# About this task:
Look through the material below and report every line that includes "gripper".
[Opening Records supplied section]
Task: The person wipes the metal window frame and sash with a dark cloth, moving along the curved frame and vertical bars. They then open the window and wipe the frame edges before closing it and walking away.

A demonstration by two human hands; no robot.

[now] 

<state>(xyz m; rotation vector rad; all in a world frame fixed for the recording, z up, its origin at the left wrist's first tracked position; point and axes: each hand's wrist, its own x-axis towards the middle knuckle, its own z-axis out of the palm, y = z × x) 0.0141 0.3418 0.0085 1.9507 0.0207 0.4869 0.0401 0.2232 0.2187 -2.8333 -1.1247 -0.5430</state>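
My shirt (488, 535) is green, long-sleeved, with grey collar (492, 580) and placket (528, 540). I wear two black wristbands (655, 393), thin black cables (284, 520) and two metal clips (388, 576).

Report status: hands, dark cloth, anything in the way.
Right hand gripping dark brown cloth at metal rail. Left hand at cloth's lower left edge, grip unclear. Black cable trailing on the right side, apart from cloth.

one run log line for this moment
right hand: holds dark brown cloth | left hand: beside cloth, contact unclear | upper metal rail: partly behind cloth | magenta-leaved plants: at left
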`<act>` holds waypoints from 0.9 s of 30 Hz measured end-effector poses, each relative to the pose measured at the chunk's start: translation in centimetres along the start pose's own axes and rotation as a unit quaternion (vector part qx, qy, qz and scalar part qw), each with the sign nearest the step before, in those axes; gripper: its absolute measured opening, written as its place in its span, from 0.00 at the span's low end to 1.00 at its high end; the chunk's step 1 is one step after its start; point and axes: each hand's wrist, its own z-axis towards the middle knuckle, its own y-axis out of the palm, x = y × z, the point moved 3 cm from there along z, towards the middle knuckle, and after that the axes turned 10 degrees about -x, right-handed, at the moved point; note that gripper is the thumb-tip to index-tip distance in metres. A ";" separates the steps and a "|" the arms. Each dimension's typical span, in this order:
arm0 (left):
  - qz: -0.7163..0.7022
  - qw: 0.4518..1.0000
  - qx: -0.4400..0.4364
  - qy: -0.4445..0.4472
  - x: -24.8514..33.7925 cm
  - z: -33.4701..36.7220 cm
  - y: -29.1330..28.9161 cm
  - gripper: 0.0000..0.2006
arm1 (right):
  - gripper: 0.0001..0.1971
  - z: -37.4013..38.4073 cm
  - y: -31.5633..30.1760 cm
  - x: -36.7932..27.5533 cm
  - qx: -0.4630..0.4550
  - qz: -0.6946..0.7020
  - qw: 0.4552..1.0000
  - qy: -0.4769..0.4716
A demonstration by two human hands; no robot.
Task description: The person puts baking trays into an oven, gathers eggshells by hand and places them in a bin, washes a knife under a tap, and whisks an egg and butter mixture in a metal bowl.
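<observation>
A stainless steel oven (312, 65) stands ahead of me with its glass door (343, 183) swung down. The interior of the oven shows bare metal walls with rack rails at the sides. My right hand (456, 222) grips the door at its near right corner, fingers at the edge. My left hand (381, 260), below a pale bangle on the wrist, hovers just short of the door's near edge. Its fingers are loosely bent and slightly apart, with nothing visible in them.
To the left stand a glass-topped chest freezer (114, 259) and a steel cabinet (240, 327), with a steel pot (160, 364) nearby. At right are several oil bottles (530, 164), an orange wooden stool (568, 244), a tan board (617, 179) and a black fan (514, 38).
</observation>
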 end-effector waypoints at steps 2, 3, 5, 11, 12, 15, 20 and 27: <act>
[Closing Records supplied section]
# Answer to this exercise:
`<act>` holds waypoints from 0.9 s of 30 Hz measured end-effector poses, each relative to the pose measured at the chunk's start: translation in centimetres along the start pose's own axes and rotation as a unit quaternion (vector part qx, qy, qz and scalar part qw), each with the sign nearest the step before, in those axes; gripper: its absolute measured opening, written as its place in its span, from 0.00 at the span's low end to 1.00 at its high end; the chunk's step 1 is one step after its start; point and axes: each hand's wrist, its own z-axis towards the middle knuckle, its own y-axis out of the palm, x = y × z, the point moved 3 cm from there along z, towards the middle knuckle, and after that the axes turned 10 degrees about -x, right-handed, at the moved point; note that gripper is the thumb-tip to index-tip distance in metres. A ";" separates the steps and a "|" the arms. Each dimension's typical span, in this order:
  - gripper: 0.0000..0.2006
  - gripper: 0.0001..0.1971

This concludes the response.